* WHAT YOU ARE ASKED TO DO
Scan the material for the word "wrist" and copy each line where it occurs.

------------------------------

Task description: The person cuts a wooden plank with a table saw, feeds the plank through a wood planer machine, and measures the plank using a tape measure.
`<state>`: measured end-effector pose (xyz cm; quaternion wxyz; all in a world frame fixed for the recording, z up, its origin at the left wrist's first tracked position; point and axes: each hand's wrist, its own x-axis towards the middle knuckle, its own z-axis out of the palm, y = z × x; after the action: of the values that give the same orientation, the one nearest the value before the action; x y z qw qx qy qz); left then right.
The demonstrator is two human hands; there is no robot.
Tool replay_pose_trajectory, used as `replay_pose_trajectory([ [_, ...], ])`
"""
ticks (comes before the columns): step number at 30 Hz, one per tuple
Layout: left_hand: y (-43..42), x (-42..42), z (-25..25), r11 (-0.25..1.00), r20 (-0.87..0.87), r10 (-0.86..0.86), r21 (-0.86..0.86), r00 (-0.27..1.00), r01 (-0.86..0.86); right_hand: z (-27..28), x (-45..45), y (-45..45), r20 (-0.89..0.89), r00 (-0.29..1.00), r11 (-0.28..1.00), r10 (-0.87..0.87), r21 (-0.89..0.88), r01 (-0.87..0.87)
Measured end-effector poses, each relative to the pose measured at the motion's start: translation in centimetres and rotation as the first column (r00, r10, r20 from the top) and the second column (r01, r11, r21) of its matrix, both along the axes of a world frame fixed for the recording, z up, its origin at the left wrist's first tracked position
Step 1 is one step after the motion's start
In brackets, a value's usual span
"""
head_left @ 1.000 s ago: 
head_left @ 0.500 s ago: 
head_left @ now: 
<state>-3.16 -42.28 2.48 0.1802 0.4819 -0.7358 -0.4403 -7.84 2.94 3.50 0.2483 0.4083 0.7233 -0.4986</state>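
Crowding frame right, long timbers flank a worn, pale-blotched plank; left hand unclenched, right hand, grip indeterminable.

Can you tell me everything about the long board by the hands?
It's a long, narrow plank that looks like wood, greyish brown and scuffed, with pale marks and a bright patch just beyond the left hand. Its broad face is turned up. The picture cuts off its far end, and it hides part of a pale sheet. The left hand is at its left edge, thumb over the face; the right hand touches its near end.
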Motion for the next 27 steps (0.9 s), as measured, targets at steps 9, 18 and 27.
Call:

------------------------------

* FINISHED EXERCISE
`<state>`: measured end-effector pose (xyz cm; quaternion wxyz; all in a world frame fixed for the recording, z up, its origin at the left wrist's first tracked position; point and axes: each hand's wrist, its own x-axis towards the middle knuckle, its own z-axis out of the palm, y = z × x; after the action: of the values that give the same orientation, the one nearest the value before the action; x y z qw qx qy qz); left then right.
Measured end-effector poses, each relative to the pose measured at the motion's start: translation in centimetres and rotation as the first column (r00, r10, r20 from the top) and the second column (r01, r11, r21) of its matrix, both along the axes of a world frame fixed for the recording, z up, its origin at the left wrist's first tracked position

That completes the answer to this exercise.